In dem südlichen Arbeiterbezirk Neukölln, auf einem ehemaligen Rittergut, entstand ab 1925 eine Großsiedlung für 5000 Menschen. Taut integrierte Architektur und Topographie und plante rund um einen eiszeitlichen "Pfuhl", einem flachen Dorftümpel, einen hufeisenförmigen Wohnungskomplex. Dreigeschossige Zeilenbauten mit Etagenwohnungen umrahmen dabei niedrigere, zweigeschossige Einzelhausreihen.

Zukunftsweisend nimmt die gleichfalls ausgezeichnete Großsiedlung Siemensstadt das Modell der aufgelockerten, durchgrünten Stadt vorweg. Hans Scharoun, Erbauer der Philharmonie, richtete die Zeilenbauten streng in Nord-Süd-Richtung aus und durchflutete so die Wohnungen mit Sonne. Trotz dieser strengen städtebaulichen Figur wirkt das Bild vielgestaltig: "Es zeigt die ganze Spannbreite des Neuen Bauens (...) vom kühlen Funktionalismus eines Walter Gropius über den stark differenzierenden Entwurfsstil Scharouns bis zum organischen Formenreichtum Hugo Härings" (Berliner Senat). Der alte Baumbestand blieb erhalten und betont den landschaftlichen Charakter der Anlage.
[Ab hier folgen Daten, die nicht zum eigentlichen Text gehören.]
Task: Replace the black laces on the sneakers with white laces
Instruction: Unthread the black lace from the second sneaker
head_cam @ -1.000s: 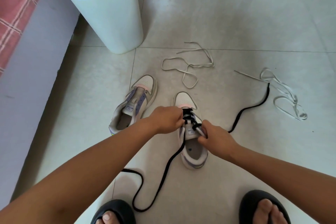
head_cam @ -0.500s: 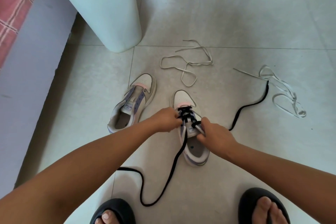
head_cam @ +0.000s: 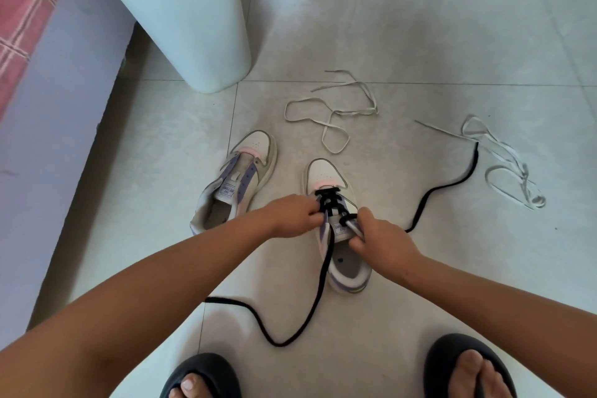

Stolz sind die Bewohner schon, haben aber auch Ängste. "Welterbe" zu sein, ist ein Titel ohne Mittel. Besserverdiener könnten in die aufgewerteten Wohnungen ziehen und die Mieten in die Höhe treiben. Und die Sanierungskosten müssen aufgebracht werden. Nicht jedes Erbe ist Gewinn, sagt das Sprichwort - und dieses kann man nicht einmal ausschlagen.